_WHAT THE TASK REQUIRES_
Your output should be the lines of the entries below, exactly, from the first one through the line that holds "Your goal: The".

[Stored items]
---+---
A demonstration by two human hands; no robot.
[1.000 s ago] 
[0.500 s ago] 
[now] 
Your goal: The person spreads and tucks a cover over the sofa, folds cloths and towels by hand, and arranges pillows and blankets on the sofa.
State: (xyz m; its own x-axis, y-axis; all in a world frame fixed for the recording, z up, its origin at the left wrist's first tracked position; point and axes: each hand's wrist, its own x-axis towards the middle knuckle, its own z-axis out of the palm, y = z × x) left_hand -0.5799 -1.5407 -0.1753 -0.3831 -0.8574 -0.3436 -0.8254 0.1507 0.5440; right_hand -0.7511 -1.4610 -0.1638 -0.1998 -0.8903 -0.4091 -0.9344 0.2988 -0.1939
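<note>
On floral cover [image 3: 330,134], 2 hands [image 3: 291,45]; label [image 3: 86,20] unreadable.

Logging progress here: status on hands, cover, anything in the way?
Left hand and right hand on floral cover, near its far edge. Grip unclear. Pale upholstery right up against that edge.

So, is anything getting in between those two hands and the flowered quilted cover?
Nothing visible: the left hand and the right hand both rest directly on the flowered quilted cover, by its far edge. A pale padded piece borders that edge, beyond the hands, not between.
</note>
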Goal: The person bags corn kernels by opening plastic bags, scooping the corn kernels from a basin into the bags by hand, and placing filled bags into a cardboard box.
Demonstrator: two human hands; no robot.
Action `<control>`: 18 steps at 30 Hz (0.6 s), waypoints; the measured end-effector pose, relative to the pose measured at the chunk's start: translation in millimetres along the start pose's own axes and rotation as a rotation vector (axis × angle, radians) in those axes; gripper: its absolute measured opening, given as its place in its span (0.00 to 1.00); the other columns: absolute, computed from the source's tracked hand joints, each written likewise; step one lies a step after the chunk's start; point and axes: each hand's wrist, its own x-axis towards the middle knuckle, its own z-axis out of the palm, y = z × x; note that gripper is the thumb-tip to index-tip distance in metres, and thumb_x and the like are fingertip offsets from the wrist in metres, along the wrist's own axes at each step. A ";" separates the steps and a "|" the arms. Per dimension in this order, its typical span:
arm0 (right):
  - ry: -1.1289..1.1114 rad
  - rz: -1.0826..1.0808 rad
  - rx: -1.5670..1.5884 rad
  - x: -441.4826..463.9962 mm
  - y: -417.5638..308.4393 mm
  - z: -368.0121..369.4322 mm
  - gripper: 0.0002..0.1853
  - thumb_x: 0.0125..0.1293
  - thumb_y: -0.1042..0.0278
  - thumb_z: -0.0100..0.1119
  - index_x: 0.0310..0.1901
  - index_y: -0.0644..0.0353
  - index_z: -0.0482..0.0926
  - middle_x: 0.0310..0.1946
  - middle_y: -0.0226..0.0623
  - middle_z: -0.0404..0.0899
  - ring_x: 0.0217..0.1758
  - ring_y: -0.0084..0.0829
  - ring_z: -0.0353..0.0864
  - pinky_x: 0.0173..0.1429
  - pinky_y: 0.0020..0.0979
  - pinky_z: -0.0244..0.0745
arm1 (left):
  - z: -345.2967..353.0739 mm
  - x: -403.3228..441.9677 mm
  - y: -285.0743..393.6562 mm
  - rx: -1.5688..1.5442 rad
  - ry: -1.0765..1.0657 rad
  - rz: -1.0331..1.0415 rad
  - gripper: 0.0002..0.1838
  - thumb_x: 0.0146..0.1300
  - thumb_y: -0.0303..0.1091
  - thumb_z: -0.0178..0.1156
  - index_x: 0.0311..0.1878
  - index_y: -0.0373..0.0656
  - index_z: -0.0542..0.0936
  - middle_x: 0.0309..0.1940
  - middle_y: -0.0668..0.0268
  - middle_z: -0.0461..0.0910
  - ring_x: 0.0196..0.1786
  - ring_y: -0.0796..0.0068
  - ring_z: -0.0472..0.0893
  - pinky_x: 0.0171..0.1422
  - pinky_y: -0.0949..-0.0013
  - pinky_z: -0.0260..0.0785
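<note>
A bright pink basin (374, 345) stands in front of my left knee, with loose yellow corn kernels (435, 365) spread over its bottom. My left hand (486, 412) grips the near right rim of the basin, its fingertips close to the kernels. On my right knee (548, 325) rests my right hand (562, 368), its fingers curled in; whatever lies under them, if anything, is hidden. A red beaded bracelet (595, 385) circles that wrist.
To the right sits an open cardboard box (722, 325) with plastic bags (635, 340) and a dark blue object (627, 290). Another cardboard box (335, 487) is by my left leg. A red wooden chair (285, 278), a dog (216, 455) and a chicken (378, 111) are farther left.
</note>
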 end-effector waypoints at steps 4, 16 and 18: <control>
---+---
_TASK ANSWER_
A demonstration by two human hands; no robot.
[1.000 s ago] 
[0.500 s ago] 
[now] 
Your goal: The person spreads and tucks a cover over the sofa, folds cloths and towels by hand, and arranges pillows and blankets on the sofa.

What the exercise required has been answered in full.